**Goal of the exercise**.
Line by line, please look for the word "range" in the following records, then copy each line you find it in.

Data entries
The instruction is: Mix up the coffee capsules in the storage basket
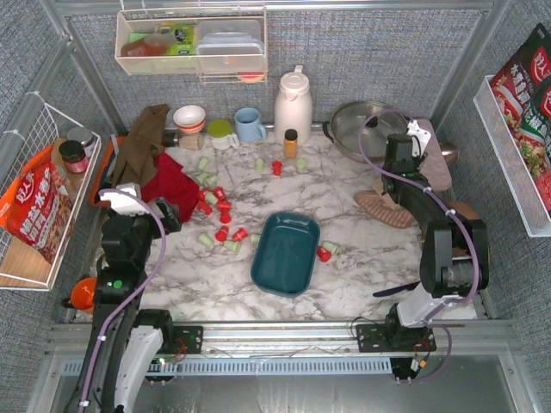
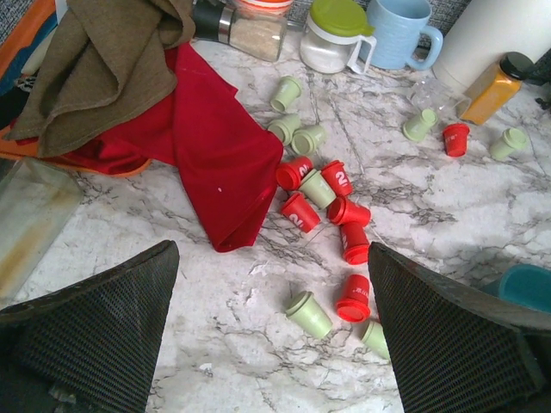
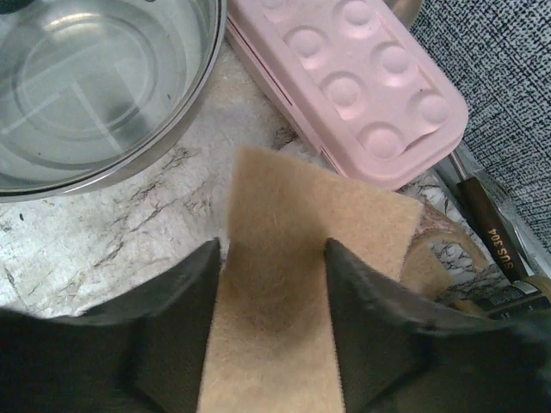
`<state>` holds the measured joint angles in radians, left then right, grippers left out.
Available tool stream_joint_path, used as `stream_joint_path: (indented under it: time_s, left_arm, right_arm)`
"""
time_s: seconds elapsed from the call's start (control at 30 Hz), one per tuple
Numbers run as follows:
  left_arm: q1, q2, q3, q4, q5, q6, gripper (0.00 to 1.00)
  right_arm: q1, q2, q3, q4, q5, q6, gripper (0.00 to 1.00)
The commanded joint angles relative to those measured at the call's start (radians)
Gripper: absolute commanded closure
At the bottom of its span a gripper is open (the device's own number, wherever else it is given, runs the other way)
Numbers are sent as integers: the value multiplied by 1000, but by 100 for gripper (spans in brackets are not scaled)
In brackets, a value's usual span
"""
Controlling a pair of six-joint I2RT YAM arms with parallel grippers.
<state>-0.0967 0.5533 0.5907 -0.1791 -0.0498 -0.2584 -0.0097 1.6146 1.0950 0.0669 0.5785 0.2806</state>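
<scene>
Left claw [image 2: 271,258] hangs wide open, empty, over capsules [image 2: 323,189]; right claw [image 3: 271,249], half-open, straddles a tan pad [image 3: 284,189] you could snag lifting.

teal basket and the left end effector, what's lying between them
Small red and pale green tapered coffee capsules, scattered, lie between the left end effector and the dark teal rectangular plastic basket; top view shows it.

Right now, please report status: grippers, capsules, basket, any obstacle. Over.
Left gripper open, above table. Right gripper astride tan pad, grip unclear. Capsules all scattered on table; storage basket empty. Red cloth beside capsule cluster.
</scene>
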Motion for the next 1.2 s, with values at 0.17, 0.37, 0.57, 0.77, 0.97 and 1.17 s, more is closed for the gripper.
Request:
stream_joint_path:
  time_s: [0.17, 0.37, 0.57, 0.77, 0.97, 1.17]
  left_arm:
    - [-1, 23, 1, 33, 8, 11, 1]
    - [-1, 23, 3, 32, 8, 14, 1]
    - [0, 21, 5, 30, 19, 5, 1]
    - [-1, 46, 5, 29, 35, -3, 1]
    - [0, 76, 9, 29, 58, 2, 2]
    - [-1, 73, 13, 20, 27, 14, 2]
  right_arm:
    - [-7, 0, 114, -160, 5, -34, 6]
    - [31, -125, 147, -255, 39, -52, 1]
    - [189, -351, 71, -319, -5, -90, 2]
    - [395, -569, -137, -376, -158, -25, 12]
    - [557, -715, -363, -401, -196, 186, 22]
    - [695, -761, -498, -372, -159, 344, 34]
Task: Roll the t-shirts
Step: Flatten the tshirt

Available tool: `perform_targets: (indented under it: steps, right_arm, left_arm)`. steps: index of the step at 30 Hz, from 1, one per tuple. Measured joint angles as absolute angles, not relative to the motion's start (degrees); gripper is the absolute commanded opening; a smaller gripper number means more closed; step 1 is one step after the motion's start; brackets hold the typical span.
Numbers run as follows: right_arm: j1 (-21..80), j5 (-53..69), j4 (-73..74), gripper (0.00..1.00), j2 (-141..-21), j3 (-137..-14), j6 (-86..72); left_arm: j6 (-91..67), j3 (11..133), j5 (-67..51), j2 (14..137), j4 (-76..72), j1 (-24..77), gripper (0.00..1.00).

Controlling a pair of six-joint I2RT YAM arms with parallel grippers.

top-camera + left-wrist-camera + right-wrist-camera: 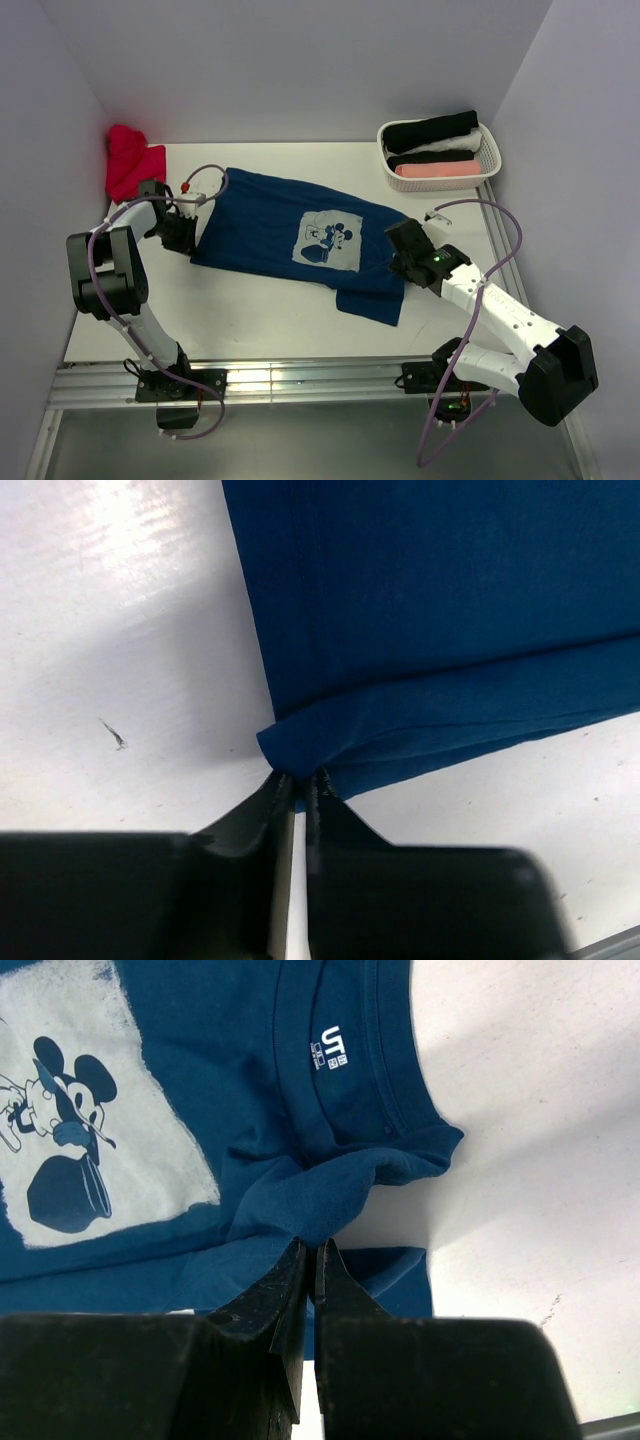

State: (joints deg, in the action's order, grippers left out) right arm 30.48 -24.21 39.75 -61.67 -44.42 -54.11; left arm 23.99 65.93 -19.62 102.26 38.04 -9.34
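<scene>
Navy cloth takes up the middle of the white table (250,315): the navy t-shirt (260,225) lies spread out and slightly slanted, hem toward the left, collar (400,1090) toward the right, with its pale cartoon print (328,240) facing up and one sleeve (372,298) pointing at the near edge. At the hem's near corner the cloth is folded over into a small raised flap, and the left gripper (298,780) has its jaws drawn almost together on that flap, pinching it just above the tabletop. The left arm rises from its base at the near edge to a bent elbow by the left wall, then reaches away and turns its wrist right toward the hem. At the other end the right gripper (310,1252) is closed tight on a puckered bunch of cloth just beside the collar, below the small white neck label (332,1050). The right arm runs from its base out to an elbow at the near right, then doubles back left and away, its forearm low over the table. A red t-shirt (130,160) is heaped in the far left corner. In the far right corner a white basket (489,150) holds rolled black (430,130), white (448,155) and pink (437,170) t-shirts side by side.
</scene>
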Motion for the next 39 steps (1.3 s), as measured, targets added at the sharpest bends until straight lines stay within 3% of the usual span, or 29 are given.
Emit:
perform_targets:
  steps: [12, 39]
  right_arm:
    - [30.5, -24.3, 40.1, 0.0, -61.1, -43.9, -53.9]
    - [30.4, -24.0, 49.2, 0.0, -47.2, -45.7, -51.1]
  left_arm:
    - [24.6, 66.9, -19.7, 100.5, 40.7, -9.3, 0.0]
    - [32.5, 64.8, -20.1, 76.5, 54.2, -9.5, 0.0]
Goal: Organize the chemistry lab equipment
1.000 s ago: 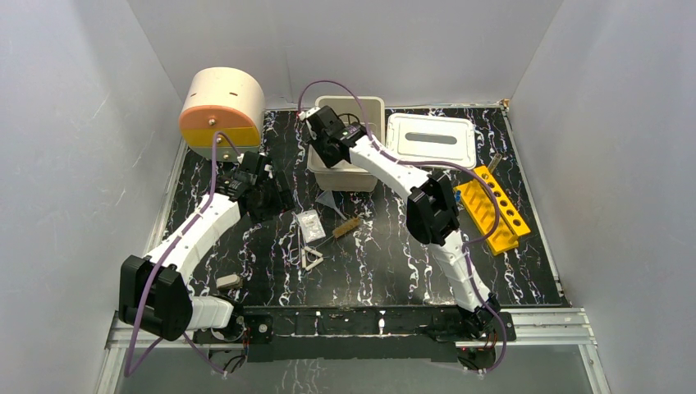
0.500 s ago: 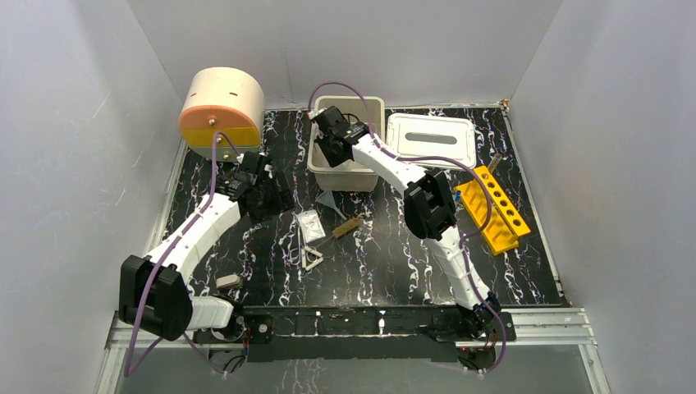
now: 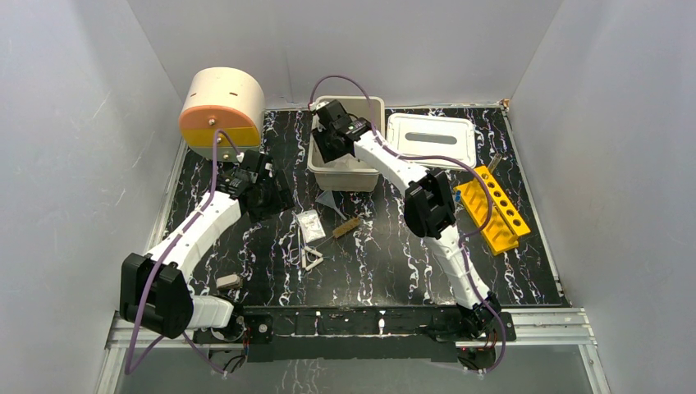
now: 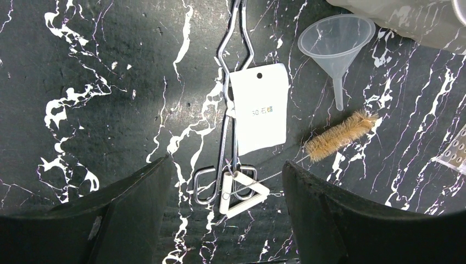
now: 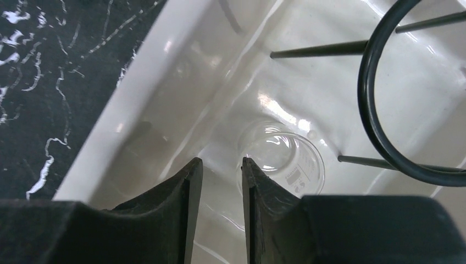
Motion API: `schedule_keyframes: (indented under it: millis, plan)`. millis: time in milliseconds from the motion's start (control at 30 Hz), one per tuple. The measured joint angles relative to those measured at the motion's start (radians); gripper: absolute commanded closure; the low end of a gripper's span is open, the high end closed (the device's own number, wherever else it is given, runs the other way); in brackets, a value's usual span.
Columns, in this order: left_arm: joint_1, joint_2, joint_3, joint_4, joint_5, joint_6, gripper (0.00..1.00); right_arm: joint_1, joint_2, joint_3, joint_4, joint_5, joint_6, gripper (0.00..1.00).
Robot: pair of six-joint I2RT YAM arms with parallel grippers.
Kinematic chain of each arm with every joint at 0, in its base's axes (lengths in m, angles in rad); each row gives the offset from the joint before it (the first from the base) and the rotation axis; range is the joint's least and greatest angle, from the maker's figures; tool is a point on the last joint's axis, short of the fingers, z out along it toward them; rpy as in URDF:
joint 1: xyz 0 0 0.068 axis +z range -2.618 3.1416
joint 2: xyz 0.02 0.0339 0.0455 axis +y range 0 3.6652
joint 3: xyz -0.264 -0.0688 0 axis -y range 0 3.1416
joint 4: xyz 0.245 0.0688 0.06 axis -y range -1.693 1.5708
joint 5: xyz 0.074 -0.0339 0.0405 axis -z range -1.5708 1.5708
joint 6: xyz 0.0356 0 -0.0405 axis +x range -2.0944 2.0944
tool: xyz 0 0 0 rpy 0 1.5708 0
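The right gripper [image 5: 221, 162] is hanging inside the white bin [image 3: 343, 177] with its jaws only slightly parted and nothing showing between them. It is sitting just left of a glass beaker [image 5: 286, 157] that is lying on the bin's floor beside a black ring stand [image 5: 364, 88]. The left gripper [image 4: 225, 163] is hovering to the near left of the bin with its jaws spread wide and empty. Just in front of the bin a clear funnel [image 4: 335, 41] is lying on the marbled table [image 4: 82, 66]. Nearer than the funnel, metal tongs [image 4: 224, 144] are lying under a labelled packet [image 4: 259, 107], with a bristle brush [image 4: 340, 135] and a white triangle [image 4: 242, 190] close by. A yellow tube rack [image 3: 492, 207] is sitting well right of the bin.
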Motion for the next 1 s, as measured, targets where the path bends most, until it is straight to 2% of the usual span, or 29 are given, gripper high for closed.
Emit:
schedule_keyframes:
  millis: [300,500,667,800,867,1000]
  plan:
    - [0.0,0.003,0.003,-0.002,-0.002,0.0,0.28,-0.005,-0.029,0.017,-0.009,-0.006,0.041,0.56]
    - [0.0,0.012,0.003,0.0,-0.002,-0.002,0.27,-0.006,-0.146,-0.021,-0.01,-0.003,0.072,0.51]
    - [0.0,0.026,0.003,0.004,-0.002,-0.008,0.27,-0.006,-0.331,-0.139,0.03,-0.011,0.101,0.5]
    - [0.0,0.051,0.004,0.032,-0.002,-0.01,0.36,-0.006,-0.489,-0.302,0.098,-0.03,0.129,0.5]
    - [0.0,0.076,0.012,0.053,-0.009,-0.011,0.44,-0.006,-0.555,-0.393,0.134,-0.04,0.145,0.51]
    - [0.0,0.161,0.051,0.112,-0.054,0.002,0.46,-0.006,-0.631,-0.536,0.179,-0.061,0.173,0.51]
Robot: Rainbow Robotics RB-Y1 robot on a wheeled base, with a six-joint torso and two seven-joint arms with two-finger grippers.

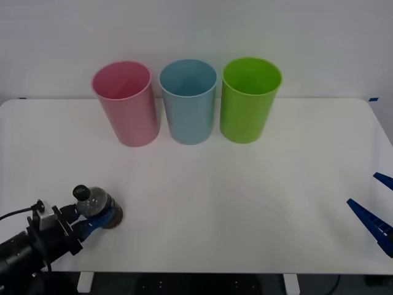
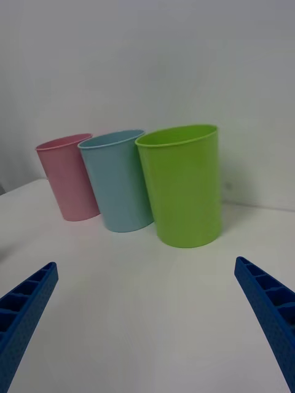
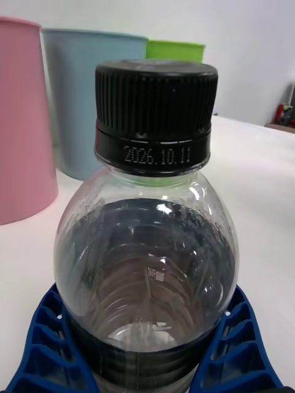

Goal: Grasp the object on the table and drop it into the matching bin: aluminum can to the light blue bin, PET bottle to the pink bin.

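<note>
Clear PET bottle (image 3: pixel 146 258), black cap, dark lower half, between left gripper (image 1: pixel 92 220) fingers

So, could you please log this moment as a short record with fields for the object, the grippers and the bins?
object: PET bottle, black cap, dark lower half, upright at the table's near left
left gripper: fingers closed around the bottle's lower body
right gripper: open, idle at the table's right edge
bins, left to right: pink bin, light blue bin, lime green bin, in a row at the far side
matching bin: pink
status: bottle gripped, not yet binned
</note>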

**Answer for the task**.
Kinematic chain of each arm with every joint at 0, in its base's axes (lengths in m, angles in rad); each row gives the offset from the joint before it (the first from the base) and the rotation axis; range is the joint's least and greatest angle, from the maker's figures; tool is a point on the last joint's axis, short of the fingers, z out along it toward them; rpy as in URDF:
joint 1: xyz 0 0 0.068 axis +z range -2.618 3.1416
joint 2: xyz 0.02 0.0339 0.0455 axis +y range 0 3.6652
joint 3: xyz -0.264 -0.0688 0 axis -y range 0 3.1416
joint 4: xyz 0.245 0.0688 0.06 axis -y range -1.693 1.5708
joint 5: xyz 0.074 -0.0339 0.0405 axis -z range -1.5708 1.5708
joint 6: xyz 0.0356 0 -0.0405 axis +x range -2.0944 2.0944

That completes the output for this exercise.